### [Your instructions]
Please repeat only the lines below starting at the line that holds "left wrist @" and ending at the line that holds "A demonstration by", exactly, with both of those lines included and every picture omitted.

***** Source material

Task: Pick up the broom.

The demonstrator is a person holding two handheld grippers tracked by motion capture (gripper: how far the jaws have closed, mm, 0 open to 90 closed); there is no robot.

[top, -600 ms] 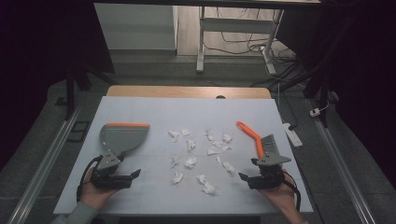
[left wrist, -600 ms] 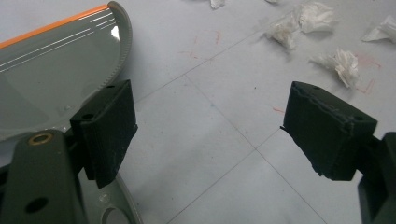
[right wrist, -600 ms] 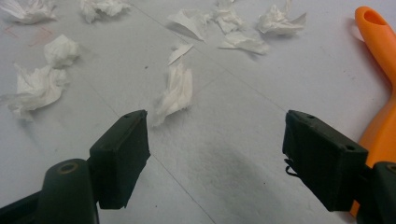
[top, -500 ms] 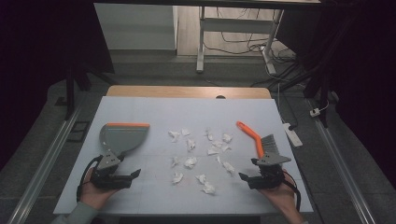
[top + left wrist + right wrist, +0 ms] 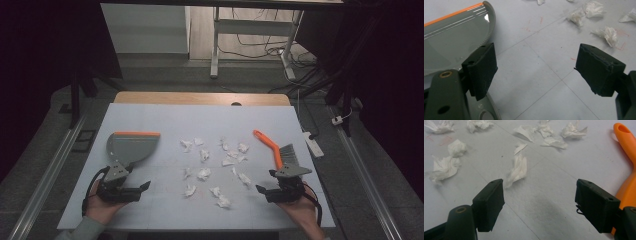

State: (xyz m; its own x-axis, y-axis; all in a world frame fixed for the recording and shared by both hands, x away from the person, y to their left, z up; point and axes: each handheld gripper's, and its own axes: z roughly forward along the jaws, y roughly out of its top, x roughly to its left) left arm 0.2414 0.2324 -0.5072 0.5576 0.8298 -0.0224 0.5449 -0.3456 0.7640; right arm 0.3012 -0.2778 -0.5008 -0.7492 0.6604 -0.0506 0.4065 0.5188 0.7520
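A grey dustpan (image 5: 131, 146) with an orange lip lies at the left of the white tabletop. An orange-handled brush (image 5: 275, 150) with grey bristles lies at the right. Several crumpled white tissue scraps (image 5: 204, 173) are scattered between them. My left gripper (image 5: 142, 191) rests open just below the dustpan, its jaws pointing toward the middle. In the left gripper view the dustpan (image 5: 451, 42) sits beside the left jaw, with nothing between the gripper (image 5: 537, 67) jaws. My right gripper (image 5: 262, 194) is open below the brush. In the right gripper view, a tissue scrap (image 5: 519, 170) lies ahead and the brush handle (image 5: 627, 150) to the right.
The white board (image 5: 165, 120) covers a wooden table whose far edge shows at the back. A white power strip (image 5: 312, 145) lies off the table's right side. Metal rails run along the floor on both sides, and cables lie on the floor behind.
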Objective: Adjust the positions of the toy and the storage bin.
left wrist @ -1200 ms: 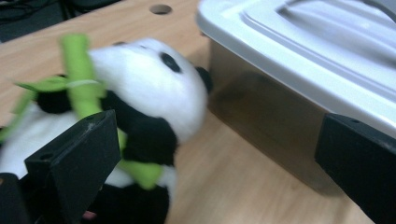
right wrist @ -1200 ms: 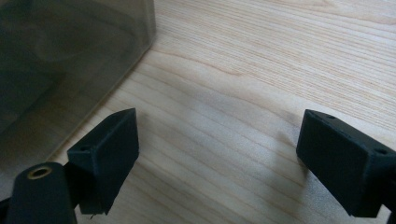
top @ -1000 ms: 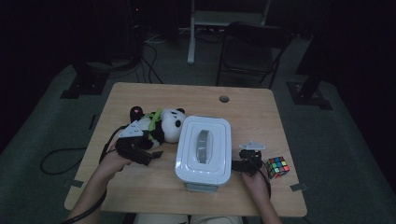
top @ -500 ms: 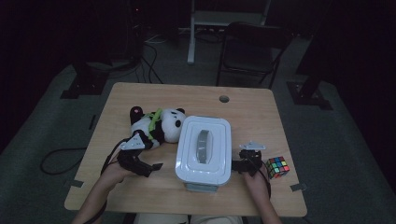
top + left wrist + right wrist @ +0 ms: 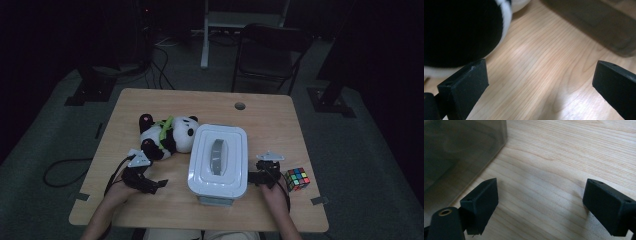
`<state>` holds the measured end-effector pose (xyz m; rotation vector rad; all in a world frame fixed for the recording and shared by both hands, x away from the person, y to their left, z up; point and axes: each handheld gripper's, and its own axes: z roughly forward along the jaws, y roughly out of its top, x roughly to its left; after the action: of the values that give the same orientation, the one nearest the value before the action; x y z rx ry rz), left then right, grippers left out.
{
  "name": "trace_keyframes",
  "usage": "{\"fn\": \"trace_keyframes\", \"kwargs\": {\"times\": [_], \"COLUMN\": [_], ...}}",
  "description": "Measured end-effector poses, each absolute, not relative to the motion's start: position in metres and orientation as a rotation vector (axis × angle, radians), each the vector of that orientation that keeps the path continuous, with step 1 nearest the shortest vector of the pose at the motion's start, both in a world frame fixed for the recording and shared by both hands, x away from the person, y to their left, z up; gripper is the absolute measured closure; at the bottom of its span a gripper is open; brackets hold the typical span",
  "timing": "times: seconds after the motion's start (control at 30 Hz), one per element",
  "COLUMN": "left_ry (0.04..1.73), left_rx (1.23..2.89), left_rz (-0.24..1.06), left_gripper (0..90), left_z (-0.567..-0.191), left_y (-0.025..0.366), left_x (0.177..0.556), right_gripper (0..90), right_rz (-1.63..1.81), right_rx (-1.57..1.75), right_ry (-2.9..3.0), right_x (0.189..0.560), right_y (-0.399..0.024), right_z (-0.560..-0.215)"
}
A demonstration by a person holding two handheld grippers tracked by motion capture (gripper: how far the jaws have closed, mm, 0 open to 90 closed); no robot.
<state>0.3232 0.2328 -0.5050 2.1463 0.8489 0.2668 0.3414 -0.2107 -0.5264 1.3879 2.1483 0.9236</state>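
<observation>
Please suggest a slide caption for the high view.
Two hand-held grippers flank a lidded white plastic box beside a plush panda.

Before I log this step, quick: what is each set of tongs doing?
Left tongs: open, holding nothing, beside the plush panda.
Right tongs: open, holding nothing, next to the lidded bin.
</observation>
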Motion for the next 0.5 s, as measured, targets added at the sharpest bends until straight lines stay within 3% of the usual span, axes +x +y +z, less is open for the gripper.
{"fn": "trace_keyframes", "kwargs": {"times": [0.5], "left_ry": [0.928], "left_rx": [2.194], "left_rz": [0.301], "left_gripper": [1.1], "left_z": [-0.523], "left_y": [0.243], "left_x": [0.324], "right_gripper": [12.7], "right_rz": [0.918], "right_rx": [1.398], "right_ry": [2.138], "right_x": [0.341], "right_y": [-0.211], "right_z": [-0.526]}}
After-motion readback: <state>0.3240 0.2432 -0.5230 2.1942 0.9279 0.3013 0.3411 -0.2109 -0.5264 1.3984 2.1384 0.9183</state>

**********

### [Task response]
left wrist @ -1200 ms: 
right wrist @ -1200 ms: 
top @ -1000 ms: 
top @ -500 ms: 
top + left wrist + right wrist @ +0 ms: 
`<state>` holds the measured end-effector pose (xyz m; rotation vector rad; all in a world frame fixed for the recording and shared by both hands, x away from the person, y to their left, z up; point and axes: each handheld gripper's, and its own axes: z roughly forward along the jaws, y roughly out of its top, x roughly to its left; after the action: of the values that give the same orientation, the one nearest the value before the action; x y z rx ry rz), left then right, grippers left out.
{
  "name": "trace_keyframes",
  "usage": "{\"fn\": \"trace_keyframes\", \"kwargs\": {\"times\": [_], \"COLUMN\": [_], ...}}",
  "description": "Measured end-effector poses, each absolute, not relative to the motion's start: position in metres and orientation as a rotation vector (axis × angle, radians), each the vector of that orientation that keeps the path continuous, with step 1 nearest the shortest vector of the pose at the motion's start, both in a world frame fixed for the recording and shared by both hands, x away from the person, y to their left, z up; gripper is the absolute measured closure; at the bottom of its span a gripper is open; brackets hold the typical span",
  "timing": "times: seconds after the motion's start (control at 30 Hz), one per element",
  "COLUMN": "left_ry (0.04..1.73), left_rx (1.23..2.89), left_rz (-0.24..1.06), left_gripper (0..90), left_z (-0.567..-0.191), left_y (-0.025..0.366), left_x (0.177..0.556), right_gripper (0..90), right_rz (-1.63..1.81), right_rx (-1.57..1.75), right_ry (-2.9..3.0), right_x (0.189..0.560), right_y (-0.399..0.024), right_z (-0.560..-0.215)"
}
A demonstration by a person holding two handheld grippers tracked by motion capture (gripper: how far the jaws have closed, mm, 0 open to 90 closed); no robot.

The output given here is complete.